Major-General Jonathan Michael Francis Cooper Hall  (born 10 August 1944) is a retired British Army officer, who served as the General Officer Commanding Scotland and the Governor of Edinburgh Castle from 1995 to 1997.

Career
Educated at Taunton School and the Royal Military Academy Sandhurst, Hall was commissioned into the 3rd Carabiniers in 1965. He was appointed commanding officer of the Royal Scots Dragoon Guards in 1984. He went on to be 12th Armoured Brigade in 1989 and Deputy Military Secretary in 1992. He was appointed General Officer Commanding Scotland and Governor of Edinburgh Castle in 1995 and retired in 1997.

On leaving the Army in 1997, he was selected for the post of Lieutenant Governor (CEO equivalent), Accounting Officer and ex-officio Commissioner of the Royal Hospital Chelsea.
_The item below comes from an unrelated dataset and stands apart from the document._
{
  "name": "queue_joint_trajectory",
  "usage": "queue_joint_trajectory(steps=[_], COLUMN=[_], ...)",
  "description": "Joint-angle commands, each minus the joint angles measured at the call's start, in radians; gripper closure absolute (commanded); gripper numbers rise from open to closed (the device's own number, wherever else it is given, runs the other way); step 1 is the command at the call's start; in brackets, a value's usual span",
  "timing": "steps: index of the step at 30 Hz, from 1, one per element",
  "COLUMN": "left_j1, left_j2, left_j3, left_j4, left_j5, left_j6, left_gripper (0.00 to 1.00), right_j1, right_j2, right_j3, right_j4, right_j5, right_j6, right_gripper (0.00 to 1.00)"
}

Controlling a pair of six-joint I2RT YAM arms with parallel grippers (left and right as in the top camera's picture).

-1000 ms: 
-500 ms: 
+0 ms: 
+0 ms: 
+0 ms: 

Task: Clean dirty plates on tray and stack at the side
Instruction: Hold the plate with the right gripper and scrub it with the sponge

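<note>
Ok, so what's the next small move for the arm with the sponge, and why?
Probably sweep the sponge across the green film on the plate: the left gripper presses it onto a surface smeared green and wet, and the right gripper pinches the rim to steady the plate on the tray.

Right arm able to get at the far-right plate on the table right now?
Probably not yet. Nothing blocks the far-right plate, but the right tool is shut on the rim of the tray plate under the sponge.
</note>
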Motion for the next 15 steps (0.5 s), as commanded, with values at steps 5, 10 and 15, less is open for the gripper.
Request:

He was also given the colonelcy in 1998 of the Royal Scots Dragoon Guards, a position he held until 2003.

In 1999, he was appointed a member of Her Majesty's Body Guard of the Honourable Corps of Gentlemen at Arms and was involved in the Queen's Diamond Jubilee celebrations as well as the Wedding of Prince William and Catherine Middleton. He was promoted Standard Bearer in August 2012.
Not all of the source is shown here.